══ EXERCISE DATA

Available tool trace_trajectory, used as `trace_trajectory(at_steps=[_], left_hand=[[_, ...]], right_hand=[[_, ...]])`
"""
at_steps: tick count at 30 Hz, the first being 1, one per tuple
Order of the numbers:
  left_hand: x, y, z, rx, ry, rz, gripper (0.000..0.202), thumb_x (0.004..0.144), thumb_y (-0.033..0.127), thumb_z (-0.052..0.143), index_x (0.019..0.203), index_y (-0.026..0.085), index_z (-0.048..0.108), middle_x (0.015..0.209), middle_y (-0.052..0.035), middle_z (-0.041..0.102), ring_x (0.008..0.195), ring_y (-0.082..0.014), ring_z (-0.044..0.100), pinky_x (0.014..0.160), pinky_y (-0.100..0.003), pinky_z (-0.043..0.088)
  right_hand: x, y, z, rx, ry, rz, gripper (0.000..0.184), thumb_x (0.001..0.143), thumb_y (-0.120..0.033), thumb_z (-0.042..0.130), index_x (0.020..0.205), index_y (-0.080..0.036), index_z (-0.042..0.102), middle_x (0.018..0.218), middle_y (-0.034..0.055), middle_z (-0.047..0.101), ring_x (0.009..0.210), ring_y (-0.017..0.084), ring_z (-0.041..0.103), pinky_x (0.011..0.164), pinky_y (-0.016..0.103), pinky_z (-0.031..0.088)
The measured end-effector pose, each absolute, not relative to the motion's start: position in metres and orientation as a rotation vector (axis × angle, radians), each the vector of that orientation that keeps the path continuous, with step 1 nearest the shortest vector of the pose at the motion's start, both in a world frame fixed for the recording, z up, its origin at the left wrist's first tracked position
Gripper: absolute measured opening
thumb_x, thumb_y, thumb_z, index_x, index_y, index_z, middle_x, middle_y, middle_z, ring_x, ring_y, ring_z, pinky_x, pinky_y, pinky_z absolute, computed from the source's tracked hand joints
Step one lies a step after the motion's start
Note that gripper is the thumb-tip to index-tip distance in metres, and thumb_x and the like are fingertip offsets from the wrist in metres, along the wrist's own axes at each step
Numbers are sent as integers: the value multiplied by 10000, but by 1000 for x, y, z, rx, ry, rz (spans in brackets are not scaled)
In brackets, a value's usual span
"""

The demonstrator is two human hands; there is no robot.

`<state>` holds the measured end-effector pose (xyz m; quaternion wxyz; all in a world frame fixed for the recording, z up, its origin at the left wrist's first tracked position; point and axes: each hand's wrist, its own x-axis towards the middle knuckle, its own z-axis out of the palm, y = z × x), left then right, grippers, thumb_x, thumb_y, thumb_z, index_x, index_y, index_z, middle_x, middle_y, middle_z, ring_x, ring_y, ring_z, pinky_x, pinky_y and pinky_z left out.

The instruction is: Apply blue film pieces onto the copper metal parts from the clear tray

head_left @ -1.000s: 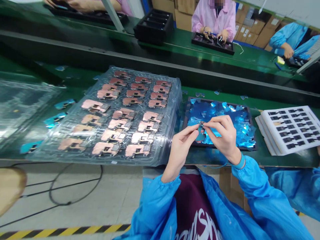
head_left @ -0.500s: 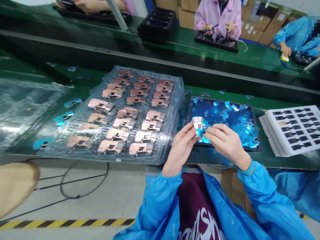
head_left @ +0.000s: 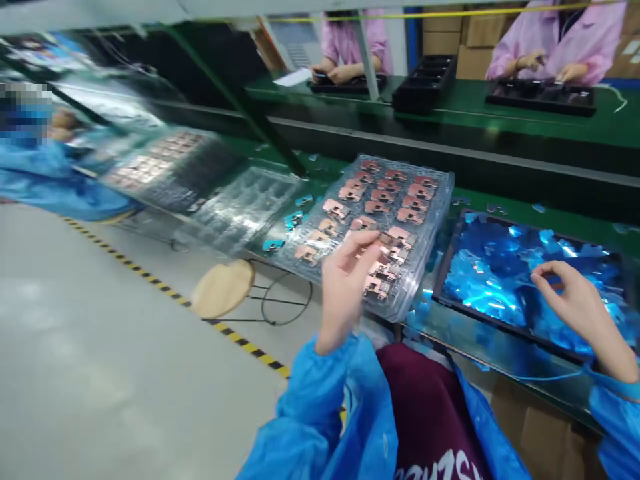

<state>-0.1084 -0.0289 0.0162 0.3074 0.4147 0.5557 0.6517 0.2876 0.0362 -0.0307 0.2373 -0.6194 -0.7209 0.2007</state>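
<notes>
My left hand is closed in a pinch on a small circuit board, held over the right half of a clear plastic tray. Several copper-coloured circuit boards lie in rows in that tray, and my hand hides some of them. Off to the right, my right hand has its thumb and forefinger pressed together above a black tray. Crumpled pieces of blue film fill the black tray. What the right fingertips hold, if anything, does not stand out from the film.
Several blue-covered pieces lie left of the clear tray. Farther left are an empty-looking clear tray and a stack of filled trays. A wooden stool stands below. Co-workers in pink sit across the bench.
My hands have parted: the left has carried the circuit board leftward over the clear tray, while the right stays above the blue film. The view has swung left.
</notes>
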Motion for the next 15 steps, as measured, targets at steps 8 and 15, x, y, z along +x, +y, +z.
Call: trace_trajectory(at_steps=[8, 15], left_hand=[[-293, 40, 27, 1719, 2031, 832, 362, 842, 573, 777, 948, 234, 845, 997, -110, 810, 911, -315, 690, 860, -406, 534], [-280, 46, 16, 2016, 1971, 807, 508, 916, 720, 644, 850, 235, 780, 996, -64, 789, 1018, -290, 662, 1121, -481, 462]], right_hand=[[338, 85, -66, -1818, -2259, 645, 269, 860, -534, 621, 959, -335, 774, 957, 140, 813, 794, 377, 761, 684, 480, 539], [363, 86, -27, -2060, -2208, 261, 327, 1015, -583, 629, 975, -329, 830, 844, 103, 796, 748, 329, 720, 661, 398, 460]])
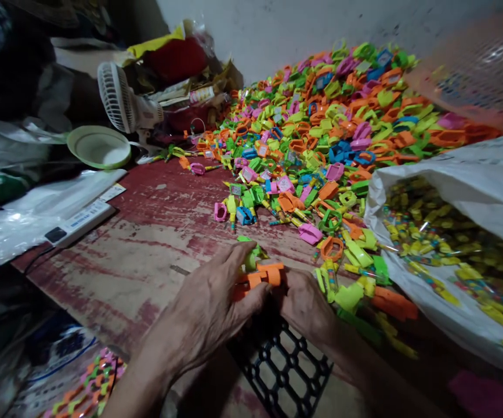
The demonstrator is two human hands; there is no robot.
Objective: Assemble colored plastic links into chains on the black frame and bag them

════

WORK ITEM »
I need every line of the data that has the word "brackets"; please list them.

RESULT OF THE TASK »
Numbers are sent as integers: the value multiplied by 10000, but by 1000 for x, y, z, rx, ry, rz (spans in brackets are not scaled)
In brackets, a value's usual span

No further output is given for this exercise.